- _AIM OF THE TASK_
The response consists of the lines from the start of the material below through the line holding "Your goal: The", repeated word for word and without pictures.
DATASET EXTRACT START
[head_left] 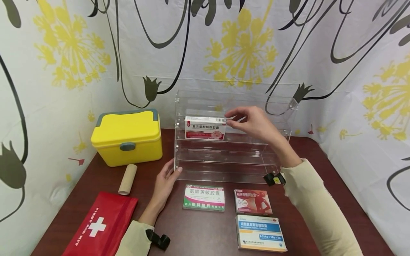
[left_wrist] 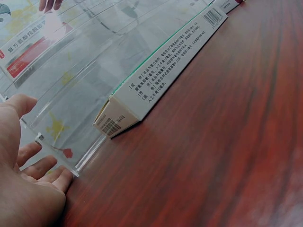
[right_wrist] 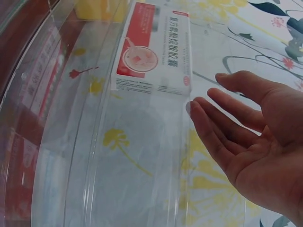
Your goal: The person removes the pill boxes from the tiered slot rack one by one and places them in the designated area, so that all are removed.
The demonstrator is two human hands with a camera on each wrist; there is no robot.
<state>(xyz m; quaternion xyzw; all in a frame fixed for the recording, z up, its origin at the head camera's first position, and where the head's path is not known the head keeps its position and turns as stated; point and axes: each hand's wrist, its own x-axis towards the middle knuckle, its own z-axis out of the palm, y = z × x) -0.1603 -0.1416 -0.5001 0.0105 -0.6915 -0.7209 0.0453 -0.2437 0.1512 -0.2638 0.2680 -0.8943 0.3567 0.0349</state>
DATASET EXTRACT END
- _EXERCISE RESULT_
[head_left] 
[left_wrist] 
[right_wrist] 
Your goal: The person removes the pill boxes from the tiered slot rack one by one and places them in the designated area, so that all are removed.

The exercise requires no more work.